:: Problem ::
If a line in the listing below includes the word "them", pick it out.
--- START ---
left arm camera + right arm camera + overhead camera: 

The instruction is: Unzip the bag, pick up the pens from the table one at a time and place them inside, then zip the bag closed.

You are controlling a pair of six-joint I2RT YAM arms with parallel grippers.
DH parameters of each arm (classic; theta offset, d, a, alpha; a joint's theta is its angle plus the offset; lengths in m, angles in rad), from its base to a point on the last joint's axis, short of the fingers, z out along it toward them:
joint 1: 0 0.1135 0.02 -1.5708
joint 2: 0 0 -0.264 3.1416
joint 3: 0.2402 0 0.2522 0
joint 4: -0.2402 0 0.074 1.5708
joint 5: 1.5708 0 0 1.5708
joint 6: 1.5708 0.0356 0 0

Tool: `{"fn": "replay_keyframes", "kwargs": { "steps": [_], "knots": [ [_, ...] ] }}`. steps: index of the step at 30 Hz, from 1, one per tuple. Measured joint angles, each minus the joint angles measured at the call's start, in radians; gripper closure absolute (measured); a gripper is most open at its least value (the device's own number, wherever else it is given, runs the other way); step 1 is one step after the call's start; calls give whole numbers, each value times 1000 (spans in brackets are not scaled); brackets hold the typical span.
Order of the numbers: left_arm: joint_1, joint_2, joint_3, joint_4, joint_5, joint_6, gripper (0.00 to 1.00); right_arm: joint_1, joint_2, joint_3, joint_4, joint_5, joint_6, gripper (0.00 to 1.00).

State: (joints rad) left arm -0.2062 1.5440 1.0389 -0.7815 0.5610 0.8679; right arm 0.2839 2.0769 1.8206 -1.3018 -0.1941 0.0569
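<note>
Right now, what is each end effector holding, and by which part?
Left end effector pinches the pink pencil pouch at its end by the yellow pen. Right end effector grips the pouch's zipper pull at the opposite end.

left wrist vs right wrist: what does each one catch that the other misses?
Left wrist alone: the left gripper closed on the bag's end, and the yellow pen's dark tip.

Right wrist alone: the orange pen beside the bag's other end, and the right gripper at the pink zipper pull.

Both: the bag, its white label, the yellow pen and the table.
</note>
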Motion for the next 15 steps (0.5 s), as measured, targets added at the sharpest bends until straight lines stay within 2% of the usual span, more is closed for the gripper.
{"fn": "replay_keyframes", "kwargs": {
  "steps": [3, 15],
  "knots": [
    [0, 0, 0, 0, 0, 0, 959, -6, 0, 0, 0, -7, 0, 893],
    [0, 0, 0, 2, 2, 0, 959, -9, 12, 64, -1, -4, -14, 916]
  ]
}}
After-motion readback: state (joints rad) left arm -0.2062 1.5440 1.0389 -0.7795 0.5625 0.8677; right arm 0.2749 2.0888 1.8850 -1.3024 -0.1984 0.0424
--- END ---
:: Reply to the exercise ::
The instruction is: Unzip the bag, pick up the pens from the table one at a time and place them inside, then zip the bag closed.
DH parameters of each arm (classic; theta offset, d, a, alpha; a joint's theta is its angle plus the offset; lengths in m, angles in rad), from its base to a point on the last joint's axis, short of the fingers, z out along it toward them:

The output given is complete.